◆ **TASK STATEMENT**
Your output should be exactly the lines from the one containing "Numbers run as" through the last line of the listing, and nothing else. Pictures stay out.

◆ **DATASET EXCERPT**
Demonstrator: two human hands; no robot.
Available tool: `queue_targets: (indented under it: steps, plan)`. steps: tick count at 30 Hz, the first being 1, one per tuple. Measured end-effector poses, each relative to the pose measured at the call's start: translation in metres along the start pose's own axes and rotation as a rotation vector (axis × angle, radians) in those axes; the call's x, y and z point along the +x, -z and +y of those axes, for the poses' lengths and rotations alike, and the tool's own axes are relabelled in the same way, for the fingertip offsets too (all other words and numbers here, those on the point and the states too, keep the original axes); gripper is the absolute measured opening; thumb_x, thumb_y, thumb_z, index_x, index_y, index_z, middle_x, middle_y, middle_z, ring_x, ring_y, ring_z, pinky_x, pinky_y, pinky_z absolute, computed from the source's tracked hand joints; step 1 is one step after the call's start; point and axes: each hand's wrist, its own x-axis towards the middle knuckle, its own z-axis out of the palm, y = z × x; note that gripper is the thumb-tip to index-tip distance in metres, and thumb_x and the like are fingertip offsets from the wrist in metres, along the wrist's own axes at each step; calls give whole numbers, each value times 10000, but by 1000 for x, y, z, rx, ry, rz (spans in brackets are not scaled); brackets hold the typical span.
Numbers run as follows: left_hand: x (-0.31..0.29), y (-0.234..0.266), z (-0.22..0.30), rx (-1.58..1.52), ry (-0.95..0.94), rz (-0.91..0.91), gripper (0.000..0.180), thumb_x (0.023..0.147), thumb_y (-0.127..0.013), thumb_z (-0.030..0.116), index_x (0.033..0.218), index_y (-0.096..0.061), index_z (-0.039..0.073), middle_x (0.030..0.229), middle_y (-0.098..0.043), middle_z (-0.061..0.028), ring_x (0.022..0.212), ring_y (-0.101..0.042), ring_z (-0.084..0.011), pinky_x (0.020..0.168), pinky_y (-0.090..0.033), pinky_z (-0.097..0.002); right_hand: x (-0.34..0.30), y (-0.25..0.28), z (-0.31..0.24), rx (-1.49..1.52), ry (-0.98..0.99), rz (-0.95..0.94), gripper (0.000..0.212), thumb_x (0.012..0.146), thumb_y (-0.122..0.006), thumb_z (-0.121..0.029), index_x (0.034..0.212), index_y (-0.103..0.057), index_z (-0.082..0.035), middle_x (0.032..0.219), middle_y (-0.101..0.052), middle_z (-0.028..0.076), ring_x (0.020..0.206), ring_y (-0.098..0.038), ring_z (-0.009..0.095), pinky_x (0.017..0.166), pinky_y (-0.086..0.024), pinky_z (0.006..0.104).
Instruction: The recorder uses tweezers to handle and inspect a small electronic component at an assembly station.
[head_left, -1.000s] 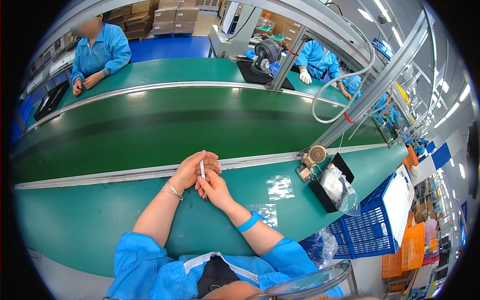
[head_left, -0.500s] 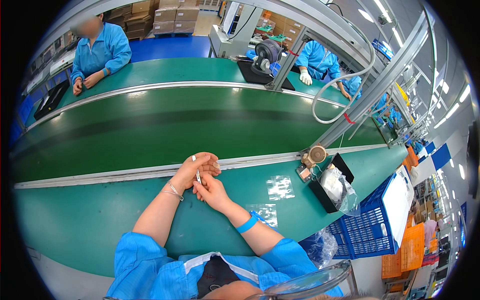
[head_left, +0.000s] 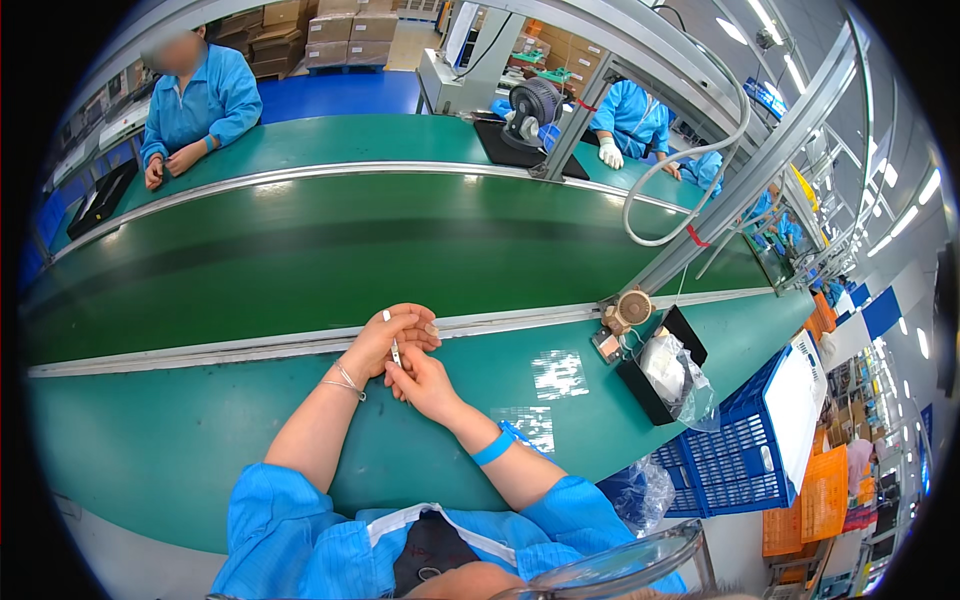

◆ **RESPONSE AREA**
Numbers run as follows: left_hand: x (-0.31..0.29), y (-0.234..0.266), z (-0.22..0.30), rx (-1.58..1.52), ry (-0.95..0.94), rz (-0.91..0.91), gripper (0.000..0.180), thumb_x (0.023..0.147), thumb_y (-0.127..0.013), thumb_z (-0.030..0.116), index_x (0.033..0.218), index_y (-0.096..0.061), index_z (-0.039..0.073), middle_x (0.030..0.229), middle_y (-0.098..0.043), middle_z (-0.061..0.028), ring_x (0.022..0.212), ring_y (-0.101..0.042), ring_z (-0.084..0.011), pinky_x (0.020..0.168), pinky_y (-0.090..0.033), pinky_z (-0.097..0.002); right_hand: x (-0.34..0.30), y (-0.25..0.28), z (-0.31..0.24), rx (-1.49..1.52), ry (-0.98..0.99), rz (-0.95..0.94), gripper (0.000..0.212), thumb_x (0.012..0.146), thumb_y (-0.122..0.006), thumb_z (-0.121..0.029), index_x (0.034..0.212), index_y (-0.103..0.057), index_z (-0.082..0.035), middle_x (0.032..0.219), middle_y (-0.101..0.052), middle_z (-0.028..0.076), ring_x (0.020..0.206), ring_y (-0.098..0.038), ring_z (-0.009..0.095), pinky_x (0.017..0.166), pinky_y (-0.086..0.024), pinky_z (0.006..0.104).
Instruction: The recorder uses tweezers to handle and inspect a small electronic component at an assembly station.
[head_left, -1.000s] 
[head_left, -0.500s] 
[head_left, +0.000s] 

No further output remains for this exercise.